# WHAT NEEDS TO BE DONE:
Every picture is to be removed, and all the data is to be copied exactly.
(DATASET CONTENT begins)
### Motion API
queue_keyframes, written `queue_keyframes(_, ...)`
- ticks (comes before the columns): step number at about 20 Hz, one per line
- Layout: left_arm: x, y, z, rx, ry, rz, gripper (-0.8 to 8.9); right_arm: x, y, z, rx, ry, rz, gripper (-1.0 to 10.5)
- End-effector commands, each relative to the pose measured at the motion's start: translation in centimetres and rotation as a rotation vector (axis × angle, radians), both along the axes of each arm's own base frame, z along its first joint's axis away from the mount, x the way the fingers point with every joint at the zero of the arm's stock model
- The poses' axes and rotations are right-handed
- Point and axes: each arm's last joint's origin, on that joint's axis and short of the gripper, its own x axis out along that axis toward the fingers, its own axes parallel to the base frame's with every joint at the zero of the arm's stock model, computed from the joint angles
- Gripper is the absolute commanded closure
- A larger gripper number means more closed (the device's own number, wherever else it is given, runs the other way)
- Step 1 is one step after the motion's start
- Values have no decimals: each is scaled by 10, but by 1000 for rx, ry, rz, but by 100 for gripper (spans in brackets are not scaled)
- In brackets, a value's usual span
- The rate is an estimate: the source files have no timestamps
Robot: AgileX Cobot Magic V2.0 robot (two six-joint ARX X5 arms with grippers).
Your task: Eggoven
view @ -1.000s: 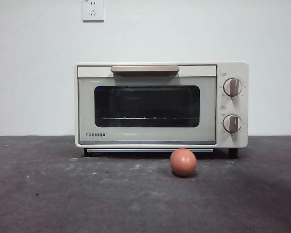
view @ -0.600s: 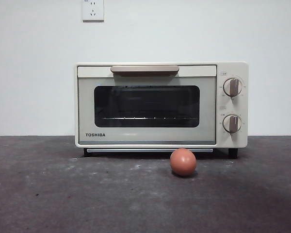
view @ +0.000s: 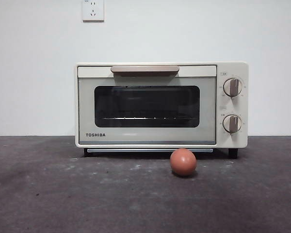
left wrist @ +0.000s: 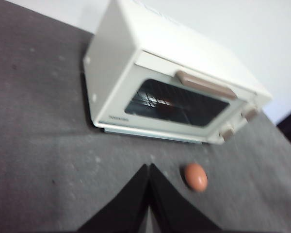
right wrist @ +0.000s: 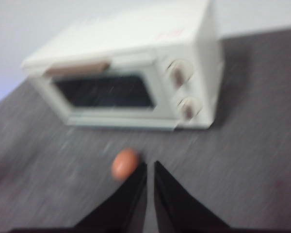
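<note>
With both the left gripper (left wrist: 149,167) and right gripper (right wrist: 150,166) closed and empty, one should first pull the oven (view: 161,104) door down by its handle (view: 145,69), clear of the egg (view: 183,161).

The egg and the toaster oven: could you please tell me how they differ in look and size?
The egg is small, round and reddish-brown; the toaster oven is far larger, boxy and cream. The egg is plain; the oven has a dark glass door and two grey knobs. Both rest on the dark table.

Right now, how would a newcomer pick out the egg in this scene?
Find the cream TOSHIBA toaster oven against the white wall. On the dark table just before its door, below the knobs' side, sits the egg: the only small, round, reddish-brown thing.
</note>
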Motion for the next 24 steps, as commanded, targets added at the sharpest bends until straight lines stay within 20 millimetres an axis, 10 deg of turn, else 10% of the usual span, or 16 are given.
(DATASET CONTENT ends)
# TASK SOLUTION:
### Motion API
queue_keyframes, written `queue_keyframes(_, ...)`
- ticks (comes before the columns): step number at about 20 Hz, one per line
- Layout: left_arm: x, y, z, rx, ry, rz, gripper (-0.8 to 8.9); right_arm: x, y, z, rx, ry, rz, gripper (-1.0 to 10.5)
- End-effector commands, each relative to the pose measured at the motion's start: translation in centimetres and rotation as a rotation vector (axis × angle, radians), both along the axes of each arm's own base frame, z along its first joint's axis away from the mount, x the way the fingers point with every joint at the zero of the arm's stock model
- The poses' axes and rotations are right-handed
- Point and axes: each arm's last joint's origin, on that joint's axis and short of the gripper, its own x axis out along that axis toward the fingers, its own axes parallel to the base frame's with every joint at the zero of the arm's stock model, computed from the joint angles
- Gripper is the absolute commanded closure
- A larger gripper number means more closed (the device's own number, wherever else it is given, runs the other way)
- Step 1 is one step after the motion's start
- Values have no decimals: each is scaled by 10, but by 1000 for rx, ry, rz, but by 100 for gripper (spans in brackets are not scaled)
- In brackets, a value's usual span
- The rate is an estimate: the source files have no timestamps
Robot: AgileX Cobot Magic V2.0 robot (two six-joint ARX X5 arms with grippers).
Your task: Eggoven
view @ -1.000s: 
view @ -0.600s: 
view @ +0.000s: 
left wrist @ +0.000s: 
right wrist @ +0.000s: 
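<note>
With both the left gripper (left wrist: 149,167) and right gripper (right wrist: 150,166) closed and empty, one should first pull the oven (view: 161,104) door down by its handle (view: 145,69), clear of the egg (view: 183,161).

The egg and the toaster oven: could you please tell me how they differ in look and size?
The egg is small, round and reddish-brown; the toaster oven is far larger, boxy and cream. The egg is plain; the oven has a dark glass door and two grey knobs. Both rest on the dark table.

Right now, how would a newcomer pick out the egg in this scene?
Find the cream TOSHIBA toaster oven against the white wall. On the dark table just before its door, below the knobs' side, sits the egg: the only small, round, reddish-brown thing.
</note>
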Motion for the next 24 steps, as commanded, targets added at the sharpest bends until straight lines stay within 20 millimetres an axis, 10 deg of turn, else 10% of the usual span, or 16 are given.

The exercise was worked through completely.